Provided information Block Start
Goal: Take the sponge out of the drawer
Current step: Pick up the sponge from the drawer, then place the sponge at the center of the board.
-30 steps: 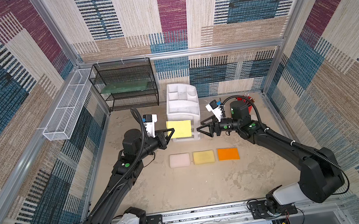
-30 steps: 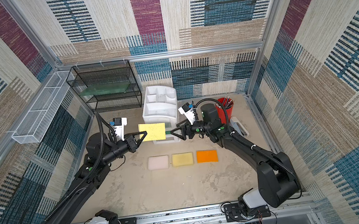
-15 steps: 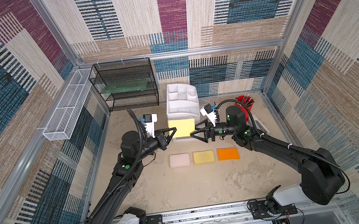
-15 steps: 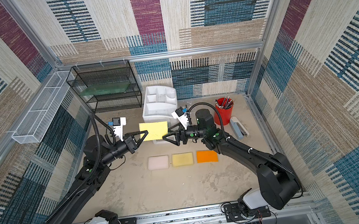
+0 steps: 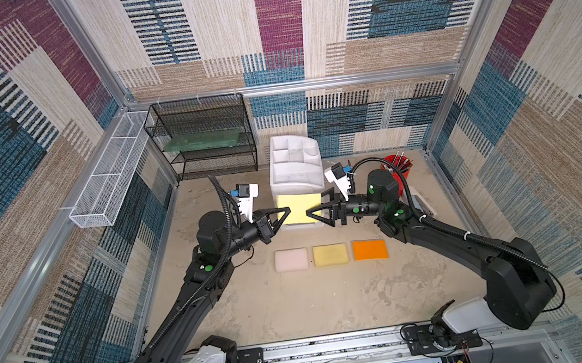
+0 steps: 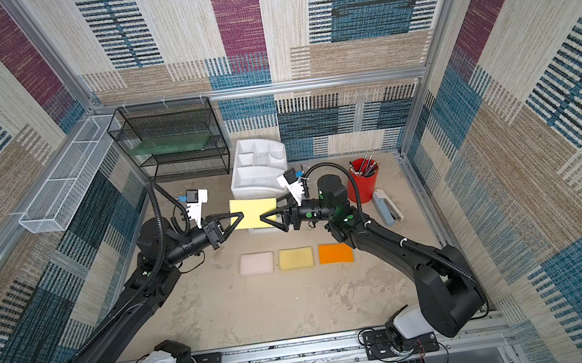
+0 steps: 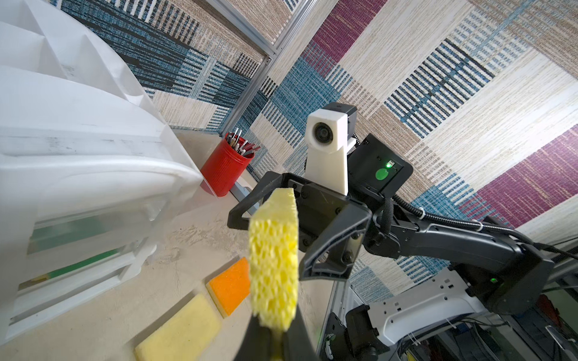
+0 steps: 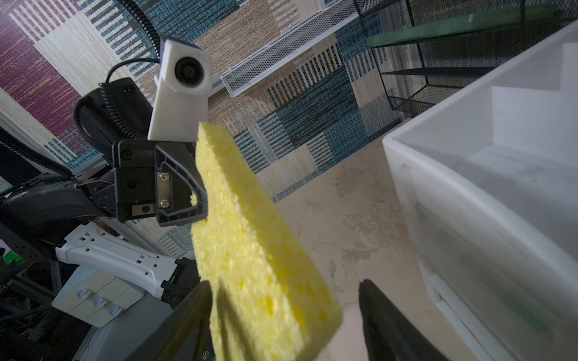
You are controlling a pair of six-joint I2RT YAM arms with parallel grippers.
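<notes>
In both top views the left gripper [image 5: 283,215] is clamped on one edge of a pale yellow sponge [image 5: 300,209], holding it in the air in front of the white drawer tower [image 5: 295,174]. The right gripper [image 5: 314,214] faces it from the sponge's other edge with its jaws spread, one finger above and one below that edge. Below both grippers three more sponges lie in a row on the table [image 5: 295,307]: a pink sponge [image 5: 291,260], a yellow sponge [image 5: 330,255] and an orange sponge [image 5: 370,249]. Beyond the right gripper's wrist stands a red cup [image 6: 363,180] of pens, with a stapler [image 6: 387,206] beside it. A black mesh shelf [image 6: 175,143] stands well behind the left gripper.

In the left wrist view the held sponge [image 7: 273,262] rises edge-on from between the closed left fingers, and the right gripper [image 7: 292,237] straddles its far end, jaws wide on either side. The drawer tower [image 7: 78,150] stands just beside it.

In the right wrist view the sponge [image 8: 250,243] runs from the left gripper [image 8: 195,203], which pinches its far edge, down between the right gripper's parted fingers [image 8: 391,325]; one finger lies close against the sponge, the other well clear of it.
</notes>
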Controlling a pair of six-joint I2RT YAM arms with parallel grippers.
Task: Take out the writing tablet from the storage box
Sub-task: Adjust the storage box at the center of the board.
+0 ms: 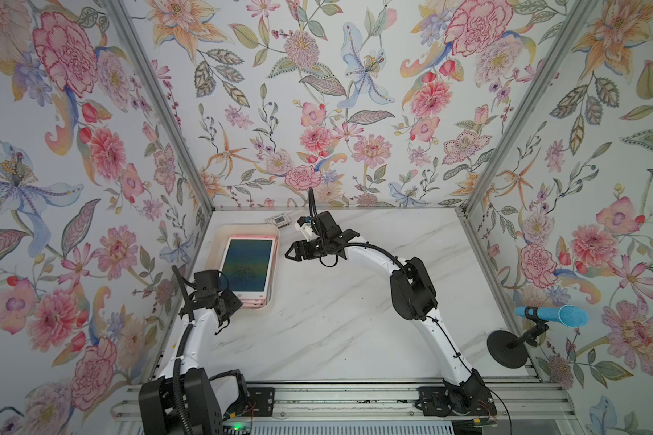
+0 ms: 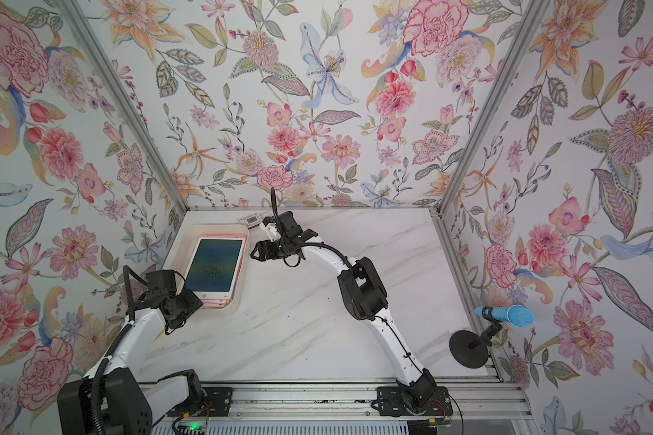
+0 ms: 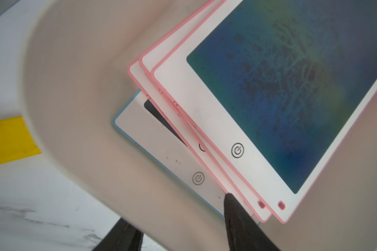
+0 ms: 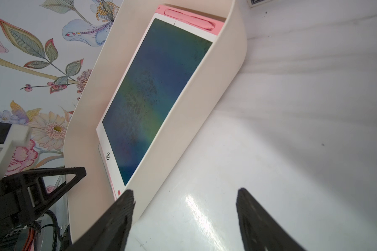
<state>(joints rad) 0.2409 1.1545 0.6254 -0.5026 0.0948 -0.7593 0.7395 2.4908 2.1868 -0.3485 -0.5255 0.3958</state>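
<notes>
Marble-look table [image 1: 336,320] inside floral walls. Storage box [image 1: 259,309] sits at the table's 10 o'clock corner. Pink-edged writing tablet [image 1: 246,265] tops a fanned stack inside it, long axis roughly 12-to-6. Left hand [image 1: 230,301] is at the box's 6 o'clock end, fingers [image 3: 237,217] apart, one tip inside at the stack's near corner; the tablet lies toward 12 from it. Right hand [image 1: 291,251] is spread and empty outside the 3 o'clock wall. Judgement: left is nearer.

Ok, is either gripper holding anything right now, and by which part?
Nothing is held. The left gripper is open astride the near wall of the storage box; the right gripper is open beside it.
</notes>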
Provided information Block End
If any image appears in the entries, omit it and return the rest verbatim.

Goal: Take the sponge out of the drawer
Current step: Pick up the sponge from the drawer, then place the sponge at the center of the board.
-30 steps: 
-30 steps: 
-15 steps: 
-15 steps: 
+0 steps: 
+0 steps: 
+0 steps: 
+0 steps: 
You are controlling a pair of six-joint I2RT YAM arms with parallel grippers.
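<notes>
In both top views the left gripper [image 5: 283,215] is clamped on one edge of a pale yellow sponge [image 5: 300,209], holding it in the air in front of the white drawer tower [image 5: 295,174]. The right gripper [image 5: 314,214] faces it from the sponge's other edge with its jaws spread, one finger above and one below that edge. Below both grippers three more sponges lie in a row on the table [image 5: 295,307]: a pink sponge [image 5: 291,260], a yellow sponge [image 5: 330,255] and an orange sponge [image 5: 370,249]. Beyond the right gripper's wrist stands a red cup [image 6: 363,180] of pens, with a stapler [image 6: 387,206] beside it. A black mesh shelf [image 6: 175,143] stands well behind the left gripper.

In the left wrist view the held sponge [image 7: 273,262] rises edge-on from between the closed left fingers, and the right gripper [image 7: 292,237] straddles its far end, jaws wide on either side. The drawer tower [image 7: 78,150] stands just beside it.

In the right wrist view the sponge [image 8: 250,243] runs from the left gripper [image 8: 195,203], which pinches its far edge, down between the right gripper's parted fingers [image 8: 391,325]; one finger lies close against the sponge, the other well clear of it.
</notes>
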Controlling a pair of six-joint I2RT YAM arms with parallel grippers.
Task: Take out the writing tablet from the storage box
Sub-task: Adjust the storage box at the center of the board.
+0 ms: 
+0 ms: 
+0 ms: 
+0 ms: 
<state>(joints rad) 0.2409 1.1545 0.6254 -0.5026 0.0948 -0.7593 0.7395 2.4908 2.1868 -0.3485 -0.5255 0.3958</state>
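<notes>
Marble-look table [image 1: 336,320] inside floral walls. Storage box [image 1: 259,309] sits at the table's 10 o'clock corner. Pink-edged writing tablet [image 1: 246,265] tops a fanned stack inside it, long axis roughly 12-to-6. Left hand [image 1: 230,301] is at the box's 6 o'clock end, fingers [image 3: 237,217] apart, one tip inside at the stack's near corner; the tablet lies toward 12 from it. Right hand [image 1: 291,251] is spread and empty outside the 3 o'clock wall. Judgement: left is nearer.

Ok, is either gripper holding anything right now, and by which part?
Nothing is held. The left gripper is open astride the near wall of the storage box; the right gripper is open beside it.
</notes>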

This answer is complete as written.